Люди отворачивались от нас, когда мы покидали свой дом. Женщины толпились вокруг, глядя на меня полными слез глазами.
Шли мы долго. Отец порой вытирал со лба пот, но за всю дорогу не промолвил ни слова. Наконец мы попали на глухую, грязную улицу, застроенную жалкими домишками. Множество детей, босых, голодраных, чумазых, уродливых и хилых возились на ней. Заметив меня и отца, они бросили свои забавы и начали кричать:
— Глядите, какое красивое на ней платье! Прямо сияет.
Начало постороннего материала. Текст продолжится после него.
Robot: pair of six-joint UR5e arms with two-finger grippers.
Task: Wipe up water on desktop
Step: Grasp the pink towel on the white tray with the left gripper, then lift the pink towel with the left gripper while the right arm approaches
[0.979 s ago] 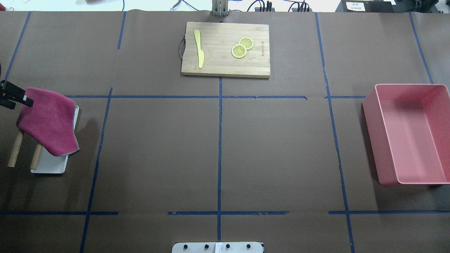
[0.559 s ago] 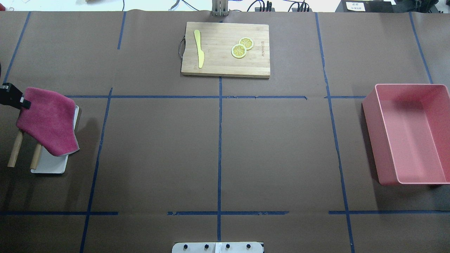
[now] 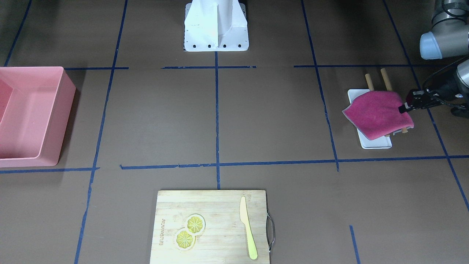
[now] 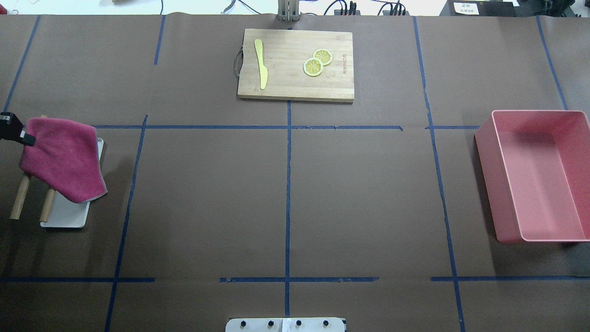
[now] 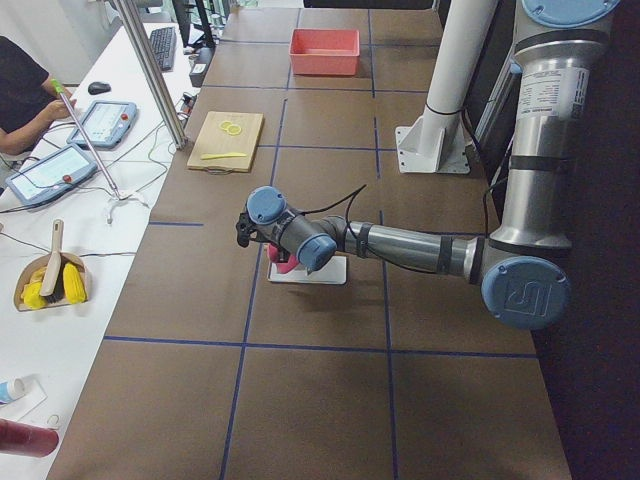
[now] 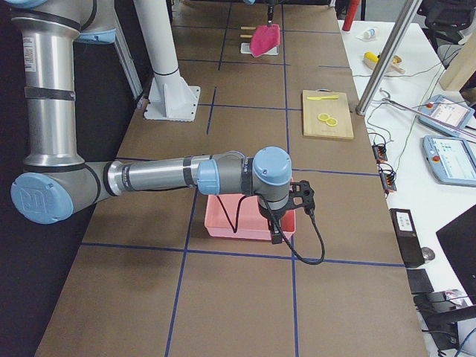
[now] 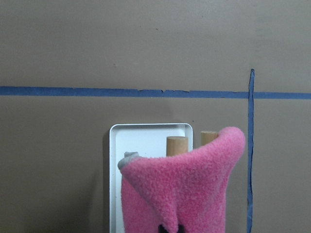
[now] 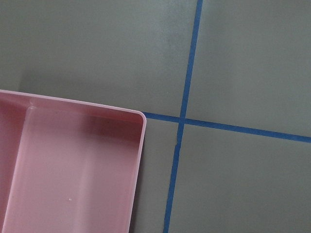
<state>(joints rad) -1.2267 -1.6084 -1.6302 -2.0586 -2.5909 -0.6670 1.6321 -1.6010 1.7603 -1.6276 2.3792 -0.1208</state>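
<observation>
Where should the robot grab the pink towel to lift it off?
Pinch the pink towel at its outer corner, coming in from the side of the left gripper. It drapes over two wooden pegs, so that edge hangs clear of the white tray.

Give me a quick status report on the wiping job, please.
Left gripper shut on pink cloth corner, draped over wooden rack. Right gripper by pink bin, state unclear. Desktop: no water visible, nothing blocking.
</observation>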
Мне отец тоже обещал, что на пасху меня помоют и оденут в новое платье и возьмут с собой на мессу, — громко рассуждала какая-то девочка, сопровождавшая нас с целой ватагой детей.
Мы вошли в один убогий домишко, поднялись по узким, прогнившим ступеням. Отец отворил некрашеную, дощатую дверь, и я увидела свою воспитательницу Иванну.
— Уж как вышло, сударь, не обессудьте!
— Как вышло, — вздохнул с печальной усмешкой отец. — О, моя старушка!
Иванна отвернулась к окошку, вытирая передником слезы.
Старенькое кресло, которое в прежнем нашем доме выбросили на чердак, простой стол, два стула, жалкая кровать — вот и вся обстановка, что находилась в пропахшей дымом и сыростью комнате. Потолок был так низок, что отцу пришлось пригнуть голову, когда мы вошли вовнутрь. Окошко, величиной с кулак, странно поблескивало в лучах жаркого, летнего солнца: лучи будто упирались, не желая заходить в эту чердачную яму.
— Сударь, как вы знаете, я уезжаю далеко отсюда, к родственникам. Прощайте, сударь!
Отец, облокотившись на убогий стол, ничего не отвечал.
— Лаурица! Лаурица! — запричитала старуха, дрожащими руками притягивая меня к своему лицу.
— Иванна, бабушка моя! — отчаянно зарыдала я, чувствуя, что сейчас произойдет нечто непоправимое и роковое и старушка оставит меня.